Retype each line of the material exactly, please, skipping any picture in it.

── DATASET SECTION

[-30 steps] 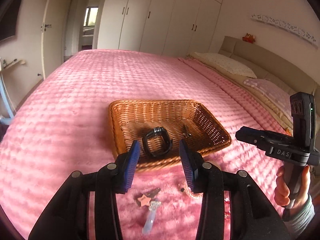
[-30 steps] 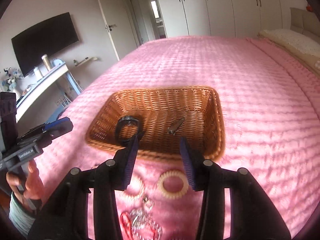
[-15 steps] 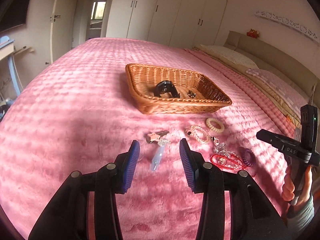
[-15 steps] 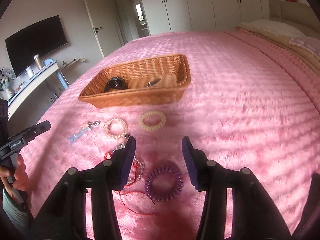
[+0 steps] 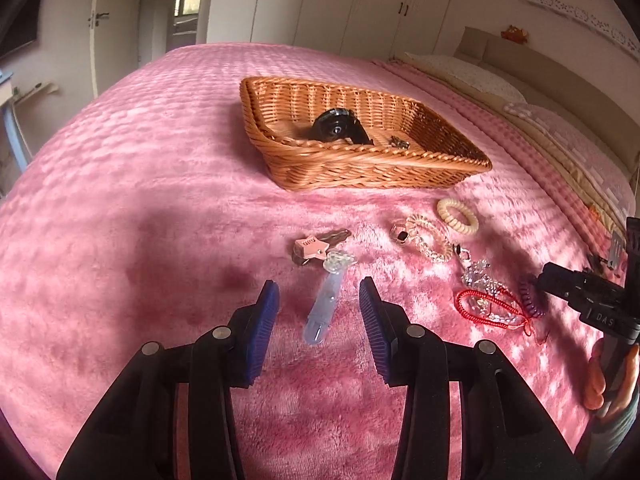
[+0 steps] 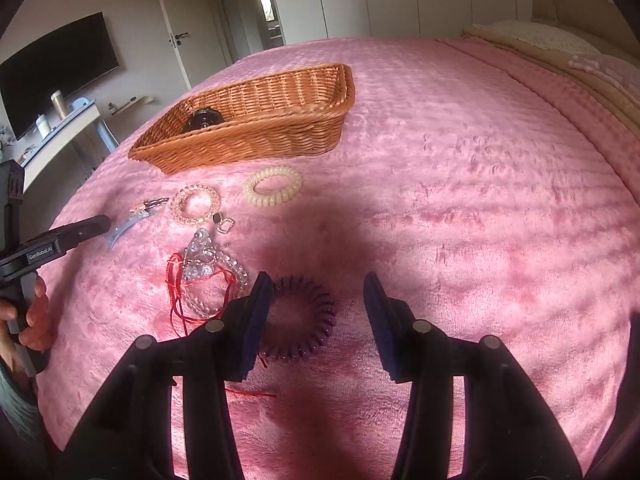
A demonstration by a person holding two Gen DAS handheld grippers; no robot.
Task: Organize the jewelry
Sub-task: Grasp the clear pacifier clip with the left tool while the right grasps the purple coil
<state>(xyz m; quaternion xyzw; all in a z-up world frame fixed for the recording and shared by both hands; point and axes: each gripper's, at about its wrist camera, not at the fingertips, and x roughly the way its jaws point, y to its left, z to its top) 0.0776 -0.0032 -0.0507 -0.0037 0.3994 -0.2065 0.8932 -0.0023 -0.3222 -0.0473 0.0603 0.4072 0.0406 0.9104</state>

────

ANSWER TO THIS TASK |
[-30 steps] 
[-30 steps] 
[-15 steps] 
[-15 steps] 
[+0 steps] 
[+0 steps] 
A demonstration by a person holding two Gen DAS handheld grippers; no robot.
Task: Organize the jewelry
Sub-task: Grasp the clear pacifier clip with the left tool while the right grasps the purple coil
<state>(xyz m; quaternion xyzw; all in a z-up world frame fixed for the recording and shared by both hands; point and axes: each gripper's, at about its wrist camera, not at the fingertips, and x roughly the way its jaws point, y to its left, z to its top) 0.0776 -0.0032 -0.0507 -0.0037 0.3994 -0.2065 0.8932 -0.0023 -0.3222 -0.0473 0.0603 0.4072 0.0406 0.9104</state>

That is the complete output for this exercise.